Но, усталый и удовлетворённый искатель титулов и славы, безмятежно сопел, и ему снился всё тот же странный сон, который так неожиданно свалился на него прямо посреди совещания.
10
Заседание ложи «Северная маслина южно-шанхайского ритуала» было объявлено открытым. Ещё стук молотка мастера не растаял в ушах братьев, как на небольшую кафедру, украшенную человеческим черепом и бархатным платом с державным гербом, двуглавым медведем и традиционной братской символикой, взошёл сам Генерал-Наместник. Одет он был по-смешному: в допотопные розовые панталоны, высокие белые чулки, какой-то расшитый золотом камзол, на шее болтался обрывок украшенной бриллиантами верёвки, а ноги были обуты в старинные башмаки, востребованные им из местного музея декабристов, исключительно ради сохранения преемственности.
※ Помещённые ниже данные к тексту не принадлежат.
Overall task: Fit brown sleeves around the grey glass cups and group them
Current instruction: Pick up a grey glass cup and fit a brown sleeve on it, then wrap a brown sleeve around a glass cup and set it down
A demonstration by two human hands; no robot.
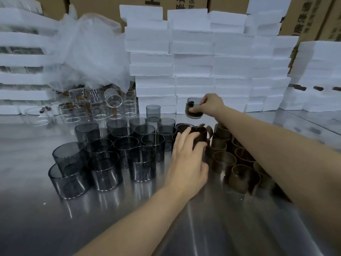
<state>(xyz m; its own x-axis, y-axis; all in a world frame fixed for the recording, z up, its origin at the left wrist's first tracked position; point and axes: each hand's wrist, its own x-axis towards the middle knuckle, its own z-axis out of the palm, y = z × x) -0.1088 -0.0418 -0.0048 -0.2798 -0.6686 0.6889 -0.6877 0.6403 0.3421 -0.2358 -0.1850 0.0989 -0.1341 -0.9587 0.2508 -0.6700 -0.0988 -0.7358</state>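
Head view. Nearest, the steel worktop shows a broad band of bare, reflective metal, crossed by both forearms. Beyond it stand two groups: grey cups on the left, packed rim to rim and some stacked, and brown sleeves on the right, standing on end and touching one another. A narrow lane of bare metal separates the groups. The left hand lies in this lane, its fingers curled round a dark sleeve at the far left corner of the sleeves; whether a cup is inside it cannot be told. Farther back, the right hand holds a sleeved cup, fingers and thumb pinching it from the right. This cup is tilted and lifted off the worktop, above the far end of the sleeves. At the far left, clear glasses stand and lie in a loose heap under a crumpled plastic bag. White foam blocks are stacked like a wall along the rear edge, closing off the worktop just behind the cups. Foam trays rise at the far left. Cardboard boxes stand behind everything.
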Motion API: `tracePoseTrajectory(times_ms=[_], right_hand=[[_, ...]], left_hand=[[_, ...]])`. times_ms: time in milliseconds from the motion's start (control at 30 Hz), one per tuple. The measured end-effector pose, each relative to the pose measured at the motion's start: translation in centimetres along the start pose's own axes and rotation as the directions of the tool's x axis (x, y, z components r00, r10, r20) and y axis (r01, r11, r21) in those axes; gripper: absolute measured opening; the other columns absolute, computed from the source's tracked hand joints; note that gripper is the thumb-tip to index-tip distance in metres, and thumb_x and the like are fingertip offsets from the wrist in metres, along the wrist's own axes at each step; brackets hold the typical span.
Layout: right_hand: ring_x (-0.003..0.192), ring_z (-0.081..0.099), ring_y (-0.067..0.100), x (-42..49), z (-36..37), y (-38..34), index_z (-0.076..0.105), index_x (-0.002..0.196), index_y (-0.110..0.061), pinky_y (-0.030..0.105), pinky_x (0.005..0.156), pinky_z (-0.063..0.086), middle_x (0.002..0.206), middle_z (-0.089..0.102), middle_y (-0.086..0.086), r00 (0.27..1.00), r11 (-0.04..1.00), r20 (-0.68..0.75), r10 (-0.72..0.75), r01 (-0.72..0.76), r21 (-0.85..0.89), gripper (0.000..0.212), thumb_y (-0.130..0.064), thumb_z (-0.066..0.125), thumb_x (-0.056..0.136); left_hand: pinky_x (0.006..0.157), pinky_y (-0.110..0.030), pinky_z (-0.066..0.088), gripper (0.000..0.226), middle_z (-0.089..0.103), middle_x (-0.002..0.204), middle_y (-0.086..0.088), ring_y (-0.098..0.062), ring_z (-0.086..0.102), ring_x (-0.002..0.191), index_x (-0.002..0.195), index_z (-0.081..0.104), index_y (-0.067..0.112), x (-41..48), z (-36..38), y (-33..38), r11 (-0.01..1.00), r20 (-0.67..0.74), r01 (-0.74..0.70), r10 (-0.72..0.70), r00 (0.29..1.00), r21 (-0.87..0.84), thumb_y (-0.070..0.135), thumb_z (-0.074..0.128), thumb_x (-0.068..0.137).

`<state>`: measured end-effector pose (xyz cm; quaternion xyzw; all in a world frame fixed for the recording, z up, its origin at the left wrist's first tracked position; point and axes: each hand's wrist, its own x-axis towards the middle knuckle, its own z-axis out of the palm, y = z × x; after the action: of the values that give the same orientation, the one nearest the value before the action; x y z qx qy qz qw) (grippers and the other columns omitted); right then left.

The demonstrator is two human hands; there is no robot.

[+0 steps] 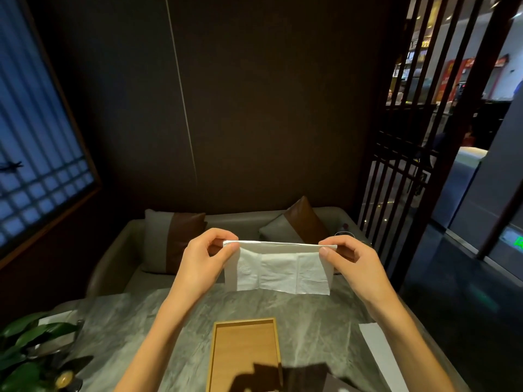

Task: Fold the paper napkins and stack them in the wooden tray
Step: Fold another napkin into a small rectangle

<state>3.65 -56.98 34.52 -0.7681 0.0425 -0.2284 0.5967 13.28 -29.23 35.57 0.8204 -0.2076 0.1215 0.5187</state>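
A white paper napkin (280,268) hangs in the air above the far part of the table, folded over along its top edge. My left hand (205,257) pinches its upper left corner and my right hand (352,258) pinches its upper right corner, holding the fold stretched between them. The wooden tray (211,360) lies on the table below and nearer to me, between my forearms, with nothing visible inside it; a shadow covers its near end.
The grey marble table (135,321) carries a leafy plant (25,349) at the left corner and a white paper strip (380,355) at the right. Beyond it stands a sofa with two cushions (172,240). A slatted wooden screen (402,176) stands to the right.
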Motion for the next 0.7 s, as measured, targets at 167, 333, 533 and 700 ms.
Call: tracePoseTrajectory(times_ms=[167,333,533,700], right_hand=[[0.094,0.069,-0.001,-0.1,0.3,-0.1,0.074,0.097,-0.031,0.024,0.076,0.060,0.097,0.074,-0.019,1.000,1.000,-0.004,0.004,-0.004,-0.017,0.011,-0.023,0.072,0.089],[0.108,0.059,-0.001,0.0,1.4,-1.0,0.074,0.092,-0.036,0.016,0.082,0.049,0.107,0.068,-0.018,0.992,0.966,0.001,-0.128,0.125,-0.224,0.012,-0.025,0.069,0.091],[0.110,0.058,0.009,1.1,3.3,-4.9,0.076,0.098,-0.029,0.038,0.102,0.043,0.107,0.072,-0.014,0.904,0.723,0.348,-0.248,0.412,-0.554,0.012,-0.027,0.065,0.094],[0.107,0.058,0.000,2.2,3.6,-5.7,0.070,0.115,-0.035,0.023,0.093,0.047,0.113,0.070,-0.015,0.837,0.696,0.529,-0.138,0.462,-0.550,0.022,-0.031,0.061,0.096]], left_hand=[[0.067,-0.017,0.056,0.027,0.068,0.087,0.022,0.007,0.065,0.087,0.083,0.061,0.046,-0.3,0.2,-0.4,0.996,-0.066,0.000,0.006,0.998,0.087,0.023,0.067,0.096],[0.081,-0.026,0.043,0.006,0.055,0.111,0.005,-0.014,0.052,0.103,0.099,0.062,0.028,-1.2,0.9,-0.9,0.913,-0.120,0.026,0.025,0.992,0.407,0.023,0.058,0.100],[0.105,-0.028,0.041,0.048,0.052,0.129,0.022,0.005,0.045,0.120,0.132,0.054,0.036,-2.3,3.7,1.5,0.975,0.376,-0.065,-0.020,0.927,0.215,0.056,0.061,0.090],[0.067,-0.043,0.044,0.034,0.064,0.082,-0.003,-0.021,0.054,0.069,0.104,0.070,0.006,-3.0,5.8,2.1,0.990,0.524,0.078,-0.007,0.851,-0.114,0.037,0.057,0.100]])
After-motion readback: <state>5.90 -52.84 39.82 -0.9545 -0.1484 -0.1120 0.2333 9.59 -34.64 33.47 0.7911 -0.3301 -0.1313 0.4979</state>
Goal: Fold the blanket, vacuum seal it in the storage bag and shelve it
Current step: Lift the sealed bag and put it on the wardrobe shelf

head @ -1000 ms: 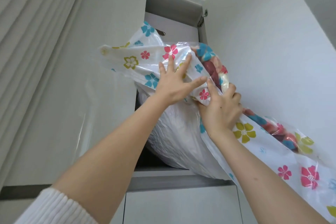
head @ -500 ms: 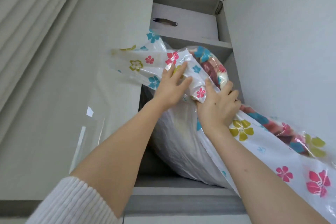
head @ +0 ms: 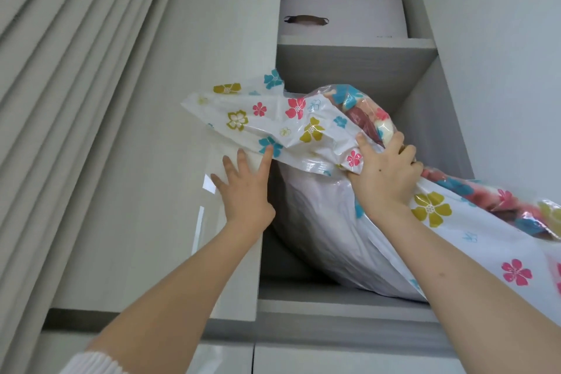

К слову следует сказать, что и остальные братья обряжены были под стать докладчику, но каждый имел хоть малую, а всё же отличность от собрата. Так, скажем, у Воробейчикова, при всей смехотворности его музейного одеяния, к братскому фартуку были приторочены орденские планки, у мастера ложи на верёвочной петле, своеобразном прообразе нашего галстука, висели, словно тля на стебельке сочной травинки, миниатюрные панагии, наперсные кресты и херувимы, у окружного прокурора была своя символика, у жандармов своя и так далее. Только у одного брата подол был девственно чист, изображение пёсьей головы и метлы, коие в своё время носили опричники, были потаённо вытатуированы на внутренних сторонах ягодиц, а в повседневной жизни он работал обычным аптекарем и для всеобщего приличия носил в петлице маленькое изображение увитой змеями чаши.
— Братья! Чрезвычаен случай, собравший нас в спешном порядке на это собрание. Многим пришлось претерпеть значительные стеснения и неудобства, но дух нашего братства, — оратор торжественно положил руку на череп, отчего тот засиял изнутри алым светом, — всепобеждающ и свят. Возможно, поэтому Августейший Демократ, кормилец и духовный наш магистр, не по официальным каналам, а по шляху братства разослал свою волю, а так как вы, почитай, все, за исключением досточтимого брата аптекаря, ещё являетесь и верными солдатами нашего Отца, то будем считать, что наисекретнейшее совещание мы проводим ныне! — на последних словах голос Генерал-Наместника обрёл металлическое звучание. — Так вот, — продолжил он, — по известным одному богу каналам Высочайшему и Августейшему Демократу стало известно, что мир наш, грубый и необразованный, стоит на грани несусветных потрясений, а главное, что весь незыблемый миропорядок может рухнуть в одночасье!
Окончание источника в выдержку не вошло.